- Born: May 9, 1905 Waseca, Minnesota
- Died: January 12, 1987 (aged 81) Las Vegas, Nevada
- Spouse: Esther Tatman
- Children: 1
- Engineering career
- Discipline: Aerospace engineer
- Institutions: Oregon State University
- Employer: Hughes Aircraft
- Projects: Hughes H-1 Racer, H-4 Hercules Hughes D-2

= Glenn Odekirk =

American aerospace engineer

Glenn Odekirk (Waseca, Minnesota May 9, 1905 – Las Vegas, Nevada January 12, 1987) was an American aerospace engineer who made significant contributions to the work of Hughes Aircraft.

==Biography==
The son of Edward John and Louise (Lewis) Odekirk, Glenn, also known by his nickname 'Ode' (pronounced "OH-dee"), was an engineer who graduated from Oregon State University in 1927. During the 1930s and through World War II, Odekirk was the assistant to the businessman Howard Hughes, the president of Hughes Aircraft, with whom he had a very close professional relationship.

Odekirk met Hughes on the set of his movie Hell's Angels, and Hughes was very impressed with him. For several years, the two flew around the country together, testing the young engineer's ideas and arguing constantly over the most trivial matters of airplane construction.

In 1935, Odekirk co-designed the Hughes H-1 Racer. It set a world speed record of 352.39 miles per hour in September of that year, beating Raymond Delmotte's (of France) record of 314.32 miles per hour. The plane was revolutionary for its time and was one of the first planes in history to sport retractable landing gear, countersunk screws and flush rivets to reduce wind resistance.

Odekirk co-designed the H-4 Hercules (commonly known as the Spruce Goose) and many sources state that Odekirk was aboard when Hughes piloted the plane on its only flight on November 2, 1947.
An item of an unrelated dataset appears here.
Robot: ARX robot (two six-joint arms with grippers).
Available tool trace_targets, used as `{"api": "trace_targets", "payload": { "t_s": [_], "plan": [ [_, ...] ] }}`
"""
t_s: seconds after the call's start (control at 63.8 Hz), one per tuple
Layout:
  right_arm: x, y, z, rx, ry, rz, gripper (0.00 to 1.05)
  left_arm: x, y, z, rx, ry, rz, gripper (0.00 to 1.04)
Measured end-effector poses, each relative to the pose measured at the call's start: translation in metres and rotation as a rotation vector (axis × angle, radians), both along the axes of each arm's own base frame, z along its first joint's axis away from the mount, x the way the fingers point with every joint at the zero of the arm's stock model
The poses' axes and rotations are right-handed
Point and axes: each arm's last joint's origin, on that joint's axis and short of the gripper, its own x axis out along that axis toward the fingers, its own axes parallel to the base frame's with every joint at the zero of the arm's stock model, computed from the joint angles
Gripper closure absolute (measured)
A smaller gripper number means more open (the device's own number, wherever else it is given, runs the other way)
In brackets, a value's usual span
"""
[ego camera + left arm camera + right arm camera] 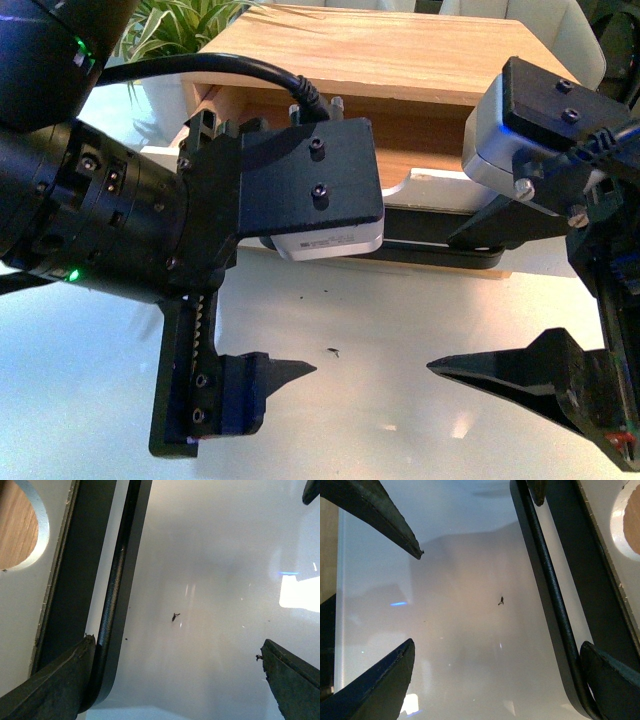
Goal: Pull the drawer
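Note:
The drawer's white front (432,190) shows below the wooden cabinet (380,50), mostly hidden by both wrist cameras. Its half-round notch (27,530) shows light wood behind it. The long black bar handle (440,256) (117,590) (546,590) runs in front of it. My left gripper (300,315) (175,680) is open, with one finger (57,690) tucked between the bar and the white front and the other (295,680) out over the table. My right gripper (440,300) (497,680) is open the same way, one finger (612,680) behind the bar.
A glossy white table (380,420) lies under both grippers, with a small dark speck (332,351) on it. A potted plant (170,30) stands at the back left beside the cabinet. The left gripper's fingertip (390,520) shows close by in the right wrist view.

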Motion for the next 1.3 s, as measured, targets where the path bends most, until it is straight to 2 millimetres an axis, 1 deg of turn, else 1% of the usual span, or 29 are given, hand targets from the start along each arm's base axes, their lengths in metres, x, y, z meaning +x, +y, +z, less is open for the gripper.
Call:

However, according to The Ouderkerk Family Saga: 350 Years in America, Glenn Odekirk was not on the Hercules. Odekirk recalled that day: "I dropped Hughes down on the dock and he said to me, 'Odie, you don't mind not being aboard while I taxi' "...and I said, "Oh, come on." "The fellows back there (the Brewster committee) were giving him a bad time and told him the thing would never fly. So that is when I knew real well that he would take off if possible. I know darn well if it feels right, you are going to fly it. Mr. Hughes didn't want another pilot on board because someday someone would come out and say that Howard Hughes didn't fly it, so-and-so did."

==Legacy==
In the Howard Hughes biopic The Aviator, Odekirk was portrayed by Matt Ross. The Hughes H-4 Hercules or "Spruce Goose" is now on display at the Evergreen Aviation & Space Museum in McMinnville, Oregon.